As we have seen, there indeed exists an analog of the ELBO for the I-projection, which we denoted OLEB \eqref{oleb}. Although calling it ‘reverse ELBO’ is probably misleading because it is not a bound on the evidence, the reference to reversion makes the definition easy to remember. In conclusion, the relationships between the ELBOs and KL projections can be summarized as follows \begin{align} \textrm{M:} \quad \KL(\hat{p}(x) \| p_\theta(x)) \quad \ELBO_\theta[q] = -\KL(\hat{p}(x)q(z|x) \| p_\theta(x, z)), \\ \textrm{I:} \quad \KL(p_\theta(x) \| \hat{p}(x)) \quad \OLEB_\theta[q] = -\KL(p_\theta(x, z) \| \hat{p}(x)q(z|x)). \end{align} Note that usually the assumptions on $\hat{p}(x)$ are different.

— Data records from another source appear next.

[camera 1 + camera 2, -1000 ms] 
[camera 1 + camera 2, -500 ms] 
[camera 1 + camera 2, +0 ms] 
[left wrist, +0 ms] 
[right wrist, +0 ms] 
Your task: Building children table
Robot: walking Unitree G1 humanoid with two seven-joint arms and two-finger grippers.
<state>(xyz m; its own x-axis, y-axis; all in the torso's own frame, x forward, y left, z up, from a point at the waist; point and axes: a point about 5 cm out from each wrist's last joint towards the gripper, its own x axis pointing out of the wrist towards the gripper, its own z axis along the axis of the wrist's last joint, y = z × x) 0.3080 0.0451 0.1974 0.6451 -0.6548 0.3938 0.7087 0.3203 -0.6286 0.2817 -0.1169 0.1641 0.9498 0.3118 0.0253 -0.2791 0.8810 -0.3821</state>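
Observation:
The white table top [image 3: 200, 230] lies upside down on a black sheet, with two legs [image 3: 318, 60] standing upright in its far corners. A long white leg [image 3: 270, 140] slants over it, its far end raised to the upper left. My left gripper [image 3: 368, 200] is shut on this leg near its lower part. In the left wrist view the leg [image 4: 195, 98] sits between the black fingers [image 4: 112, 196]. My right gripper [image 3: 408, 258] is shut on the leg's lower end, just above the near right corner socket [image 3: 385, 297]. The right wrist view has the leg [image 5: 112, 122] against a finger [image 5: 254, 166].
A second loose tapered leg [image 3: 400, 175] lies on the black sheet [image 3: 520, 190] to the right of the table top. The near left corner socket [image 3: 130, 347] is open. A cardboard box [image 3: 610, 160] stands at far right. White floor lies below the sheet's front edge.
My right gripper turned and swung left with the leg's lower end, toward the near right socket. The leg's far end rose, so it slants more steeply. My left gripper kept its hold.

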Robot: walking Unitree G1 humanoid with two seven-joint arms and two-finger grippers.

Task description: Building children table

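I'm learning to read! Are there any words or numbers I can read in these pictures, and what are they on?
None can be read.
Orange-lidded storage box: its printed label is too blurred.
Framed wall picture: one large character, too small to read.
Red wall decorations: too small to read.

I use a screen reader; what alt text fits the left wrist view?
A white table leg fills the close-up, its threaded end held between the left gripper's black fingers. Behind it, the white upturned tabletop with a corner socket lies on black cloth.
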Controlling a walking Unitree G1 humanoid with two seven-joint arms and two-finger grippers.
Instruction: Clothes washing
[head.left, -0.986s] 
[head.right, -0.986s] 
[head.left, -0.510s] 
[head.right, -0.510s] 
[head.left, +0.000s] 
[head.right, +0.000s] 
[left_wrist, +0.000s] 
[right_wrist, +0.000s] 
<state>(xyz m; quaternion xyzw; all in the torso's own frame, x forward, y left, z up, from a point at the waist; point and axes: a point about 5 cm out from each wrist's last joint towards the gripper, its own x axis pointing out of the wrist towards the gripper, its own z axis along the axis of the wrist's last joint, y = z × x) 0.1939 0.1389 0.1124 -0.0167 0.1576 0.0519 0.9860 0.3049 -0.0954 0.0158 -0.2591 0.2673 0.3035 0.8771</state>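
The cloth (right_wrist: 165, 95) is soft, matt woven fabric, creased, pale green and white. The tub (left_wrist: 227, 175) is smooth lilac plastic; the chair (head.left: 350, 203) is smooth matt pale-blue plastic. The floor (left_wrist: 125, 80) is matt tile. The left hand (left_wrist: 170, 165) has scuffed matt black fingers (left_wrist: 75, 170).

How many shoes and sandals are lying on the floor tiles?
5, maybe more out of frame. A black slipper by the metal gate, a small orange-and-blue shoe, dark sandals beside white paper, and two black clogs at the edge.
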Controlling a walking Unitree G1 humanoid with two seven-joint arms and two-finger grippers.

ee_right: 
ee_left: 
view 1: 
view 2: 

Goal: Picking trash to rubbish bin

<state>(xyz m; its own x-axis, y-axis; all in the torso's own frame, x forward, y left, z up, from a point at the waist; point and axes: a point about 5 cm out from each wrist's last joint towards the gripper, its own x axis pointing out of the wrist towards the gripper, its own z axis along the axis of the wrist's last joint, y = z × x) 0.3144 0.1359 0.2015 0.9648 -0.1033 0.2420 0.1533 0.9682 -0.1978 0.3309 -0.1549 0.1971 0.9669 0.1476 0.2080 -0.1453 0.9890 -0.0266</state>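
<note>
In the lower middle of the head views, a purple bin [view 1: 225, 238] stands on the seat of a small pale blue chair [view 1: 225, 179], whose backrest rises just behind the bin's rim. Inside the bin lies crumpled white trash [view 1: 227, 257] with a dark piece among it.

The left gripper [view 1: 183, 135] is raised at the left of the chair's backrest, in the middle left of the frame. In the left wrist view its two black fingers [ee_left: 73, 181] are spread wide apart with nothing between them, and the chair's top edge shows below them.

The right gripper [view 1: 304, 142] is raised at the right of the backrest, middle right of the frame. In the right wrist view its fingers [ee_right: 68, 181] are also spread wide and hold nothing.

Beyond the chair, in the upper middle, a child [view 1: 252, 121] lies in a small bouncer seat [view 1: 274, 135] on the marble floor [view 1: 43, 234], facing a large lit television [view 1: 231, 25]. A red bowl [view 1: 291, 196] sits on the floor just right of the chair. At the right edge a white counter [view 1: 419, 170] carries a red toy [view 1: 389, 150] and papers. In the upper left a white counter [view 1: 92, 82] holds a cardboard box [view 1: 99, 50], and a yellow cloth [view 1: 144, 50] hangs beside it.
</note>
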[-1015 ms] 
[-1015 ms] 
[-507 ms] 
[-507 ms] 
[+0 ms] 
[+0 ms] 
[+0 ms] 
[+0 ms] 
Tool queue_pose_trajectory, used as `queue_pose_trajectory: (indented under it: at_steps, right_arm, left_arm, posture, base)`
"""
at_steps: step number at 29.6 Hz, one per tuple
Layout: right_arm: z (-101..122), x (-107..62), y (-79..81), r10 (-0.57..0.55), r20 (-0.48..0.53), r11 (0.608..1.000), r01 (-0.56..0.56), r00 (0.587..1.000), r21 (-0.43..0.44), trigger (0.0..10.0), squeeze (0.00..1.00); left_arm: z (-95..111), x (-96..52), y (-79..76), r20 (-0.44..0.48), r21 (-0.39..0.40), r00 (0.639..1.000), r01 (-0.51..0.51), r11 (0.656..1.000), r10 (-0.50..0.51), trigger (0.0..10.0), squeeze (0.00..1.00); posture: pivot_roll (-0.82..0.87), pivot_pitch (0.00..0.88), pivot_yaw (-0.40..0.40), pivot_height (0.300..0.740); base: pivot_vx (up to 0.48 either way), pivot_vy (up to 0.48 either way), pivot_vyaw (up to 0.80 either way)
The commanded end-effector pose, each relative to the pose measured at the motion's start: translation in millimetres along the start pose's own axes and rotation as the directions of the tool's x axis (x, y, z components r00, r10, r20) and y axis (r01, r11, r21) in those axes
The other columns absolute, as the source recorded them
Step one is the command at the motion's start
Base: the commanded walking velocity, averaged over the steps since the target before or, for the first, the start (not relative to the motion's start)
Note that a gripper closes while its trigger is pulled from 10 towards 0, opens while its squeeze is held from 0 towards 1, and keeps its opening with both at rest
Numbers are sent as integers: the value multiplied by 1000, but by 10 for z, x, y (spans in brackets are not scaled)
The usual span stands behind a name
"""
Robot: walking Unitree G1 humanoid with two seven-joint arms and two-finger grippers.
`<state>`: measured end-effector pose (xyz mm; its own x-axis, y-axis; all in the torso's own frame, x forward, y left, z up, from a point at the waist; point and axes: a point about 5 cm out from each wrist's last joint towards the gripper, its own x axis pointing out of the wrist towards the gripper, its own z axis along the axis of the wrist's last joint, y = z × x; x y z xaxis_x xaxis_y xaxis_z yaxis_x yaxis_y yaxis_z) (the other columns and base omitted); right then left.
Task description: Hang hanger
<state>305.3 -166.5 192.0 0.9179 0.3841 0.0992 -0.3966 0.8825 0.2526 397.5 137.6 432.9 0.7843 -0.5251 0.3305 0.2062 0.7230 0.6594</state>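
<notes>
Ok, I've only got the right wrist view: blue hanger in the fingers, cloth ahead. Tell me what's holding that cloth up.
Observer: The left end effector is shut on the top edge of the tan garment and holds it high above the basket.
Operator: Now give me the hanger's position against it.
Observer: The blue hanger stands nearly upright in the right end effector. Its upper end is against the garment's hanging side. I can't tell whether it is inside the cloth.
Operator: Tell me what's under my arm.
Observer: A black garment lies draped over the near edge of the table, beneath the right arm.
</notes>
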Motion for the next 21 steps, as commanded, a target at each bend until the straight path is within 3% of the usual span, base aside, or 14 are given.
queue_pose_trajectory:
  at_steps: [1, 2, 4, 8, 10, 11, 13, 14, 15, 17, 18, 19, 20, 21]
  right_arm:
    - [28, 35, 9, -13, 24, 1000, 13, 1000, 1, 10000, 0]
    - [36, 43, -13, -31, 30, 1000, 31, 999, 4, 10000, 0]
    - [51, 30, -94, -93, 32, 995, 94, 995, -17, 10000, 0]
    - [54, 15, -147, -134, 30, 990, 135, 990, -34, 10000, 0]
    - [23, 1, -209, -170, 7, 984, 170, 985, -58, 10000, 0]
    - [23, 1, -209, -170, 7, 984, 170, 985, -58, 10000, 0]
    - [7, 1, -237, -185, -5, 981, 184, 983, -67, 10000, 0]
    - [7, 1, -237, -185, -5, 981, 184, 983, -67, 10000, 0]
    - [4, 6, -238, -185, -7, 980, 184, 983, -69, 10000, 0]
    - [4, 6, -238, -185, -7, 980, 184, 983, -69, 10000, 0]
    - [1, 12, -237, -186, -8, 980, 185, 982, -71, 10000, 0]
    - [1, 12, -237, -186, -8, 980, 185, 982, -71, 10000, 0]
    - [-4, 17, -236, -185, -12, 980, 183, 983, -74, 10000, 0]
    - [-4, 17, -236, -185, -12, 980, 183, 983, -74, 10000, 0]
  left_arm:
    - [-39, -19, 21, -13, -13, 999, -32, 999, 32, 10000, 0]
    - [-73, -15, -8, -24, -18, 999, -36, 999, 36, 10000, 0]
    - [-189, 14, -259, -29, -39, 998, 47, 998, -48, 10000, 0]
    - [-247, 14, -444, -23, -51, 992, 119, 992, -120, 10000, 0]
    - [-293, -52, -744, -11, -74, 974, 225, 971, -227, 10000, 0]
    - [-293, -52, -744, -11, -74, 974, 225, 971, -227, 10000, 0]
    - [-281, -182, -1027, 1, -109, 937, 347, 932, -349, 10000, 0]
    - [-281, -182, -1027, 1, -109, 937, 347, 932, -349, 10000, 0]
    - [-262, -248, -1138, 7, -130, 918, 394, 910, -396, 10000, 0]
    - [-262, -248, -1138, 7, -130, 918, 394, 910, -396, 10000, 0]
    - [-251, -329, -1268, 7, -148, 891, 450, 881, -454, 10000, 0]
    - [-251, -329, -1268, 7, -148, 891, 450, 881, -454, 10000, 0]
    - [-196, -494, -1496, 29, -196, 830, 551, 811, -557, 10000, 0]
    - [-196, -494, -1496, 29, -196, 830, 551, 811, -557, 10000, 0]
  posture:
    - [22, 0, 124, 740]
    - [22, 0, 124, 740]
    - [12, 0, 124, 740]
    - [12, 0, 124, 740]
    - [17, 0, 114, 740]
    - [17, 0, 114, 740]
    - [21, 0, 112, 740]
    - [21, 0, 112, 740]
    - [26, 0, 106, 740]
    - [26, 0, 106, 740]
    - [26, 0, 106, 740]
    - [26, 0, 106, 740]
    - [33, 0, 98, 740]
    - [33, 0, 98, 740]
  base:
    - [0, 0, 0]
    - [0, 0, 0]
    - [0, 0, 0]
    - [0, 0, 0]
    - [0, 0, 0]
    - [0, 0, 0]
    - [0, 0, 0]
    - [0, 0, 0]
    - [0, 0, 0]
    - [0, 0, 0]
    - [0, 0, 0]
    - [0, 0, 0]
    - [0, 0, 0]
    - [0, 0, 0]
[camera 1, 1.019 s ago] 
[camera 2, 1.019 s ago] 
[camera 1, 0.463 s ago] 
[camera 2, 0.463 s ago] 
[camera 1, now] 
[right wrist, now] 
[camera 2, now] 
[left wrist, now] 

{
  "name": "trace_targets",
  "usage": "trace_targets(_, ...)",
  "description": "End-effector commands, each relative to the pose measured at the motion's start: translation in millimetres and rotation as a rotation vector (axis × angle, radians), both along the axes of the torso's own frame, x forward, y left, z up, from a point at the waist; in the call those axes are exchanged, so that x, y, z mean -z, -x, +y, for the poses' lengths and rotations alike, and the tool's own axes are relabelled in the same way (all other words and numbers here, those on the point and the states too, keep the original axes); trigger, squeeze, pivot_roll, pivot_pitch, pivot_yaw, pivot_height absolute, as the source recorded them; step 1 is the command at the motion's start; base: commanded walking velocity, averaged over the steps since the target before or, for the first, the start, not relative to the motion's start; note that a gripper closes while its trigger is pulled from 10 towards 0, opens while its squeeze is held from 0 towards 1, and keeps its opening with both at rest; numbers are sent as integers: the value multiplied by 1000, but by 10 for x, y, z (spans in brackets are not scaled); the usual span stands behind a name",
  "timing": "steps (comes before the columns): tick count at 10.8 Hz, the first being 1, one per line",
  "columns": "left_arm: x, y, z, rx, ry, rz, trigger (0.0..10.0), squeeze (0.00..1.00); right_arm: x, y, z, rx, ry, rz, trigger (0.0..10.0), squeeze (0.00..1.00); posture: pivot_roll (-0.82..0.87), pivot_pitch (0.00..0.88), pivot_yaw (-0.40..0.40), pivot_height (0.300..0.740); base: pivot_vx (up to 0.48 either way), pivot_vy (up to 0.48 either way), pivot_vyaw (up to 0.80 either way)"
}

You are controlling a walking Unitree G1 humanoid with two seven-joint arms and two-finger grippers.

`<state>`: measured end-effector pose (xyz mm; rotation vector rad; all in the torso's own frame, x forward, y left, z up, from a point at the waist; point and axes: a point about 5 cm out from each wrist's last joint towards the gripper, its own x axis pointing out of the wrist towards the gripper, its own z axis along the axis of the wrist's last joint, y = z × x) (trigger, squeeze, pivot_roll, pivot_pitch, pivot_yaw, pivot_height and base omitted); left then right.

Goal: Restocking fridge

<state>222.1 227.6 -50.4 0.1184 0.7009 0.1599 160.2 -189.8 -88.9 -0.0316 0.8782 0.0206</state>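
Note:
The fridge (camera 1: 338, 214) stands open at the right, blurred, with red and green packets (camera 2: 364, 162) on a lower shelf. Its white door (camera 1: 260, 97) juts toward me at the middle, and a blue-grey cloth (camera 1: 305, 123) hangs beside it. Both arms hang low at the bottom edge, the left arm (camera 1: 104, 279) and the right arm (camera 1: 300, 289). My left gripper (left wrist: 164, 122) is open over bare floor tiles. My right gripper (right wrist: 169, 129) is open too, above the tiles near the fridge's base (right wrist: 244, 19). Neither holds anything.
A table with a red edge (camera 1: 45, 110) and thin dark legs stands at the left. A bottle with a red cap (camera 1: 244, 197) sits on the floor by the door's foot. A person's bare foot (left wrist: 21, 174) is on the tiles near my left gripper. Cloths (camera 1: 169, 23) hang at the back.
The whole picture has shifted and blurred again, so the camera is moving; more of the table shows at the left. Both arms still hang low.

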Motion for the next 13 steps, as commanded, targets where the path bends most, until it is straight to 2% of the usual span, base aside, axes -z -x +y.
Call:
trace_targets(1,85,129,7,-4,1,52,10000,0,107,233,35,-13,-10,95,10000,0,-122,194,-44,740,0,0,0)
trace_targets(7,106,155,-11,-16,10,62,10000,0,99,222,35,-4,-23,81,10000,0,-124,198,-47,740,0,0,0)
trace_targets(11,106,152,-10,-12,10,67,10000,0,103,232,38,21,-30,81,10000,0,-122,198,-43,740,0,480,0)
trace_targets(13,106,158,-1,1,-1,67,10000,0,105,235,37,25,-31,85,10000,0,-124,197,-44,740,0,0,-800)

For the M-projection, it is important to be able to sample from $\hat{p}(x)$, whereas for the I-projection, it is important to be able to evaluate $\hat{p}(x)$. An interesting non-trivial application of the ‘reverse ELBO’ to multimodal posterior inference can be found in [1].

References

  1. Arenz, O., Neumann, G., Zhong, M. (2018). Efficient Gradient-Free Variational Inference using Policy Search, ICML, PMLR 80:234-243.
  2. Peters, J., Mülling, K., Altun, Y. (2010). Relative Entropy Policy Search, AAAI, AAAI Press 10:1607-1612.
  3. Neumann, G. (2011). Variational Inference for Policy Search in Changing Situations, ICML, Omnipress 11:817-824.
  4. Abdolmaleki, A., Peters, J., Neumann, G. (2015). Model-Based Relative Entropy Stochastic Search NIPS, Curran Associates Inc. 28:3537-3545.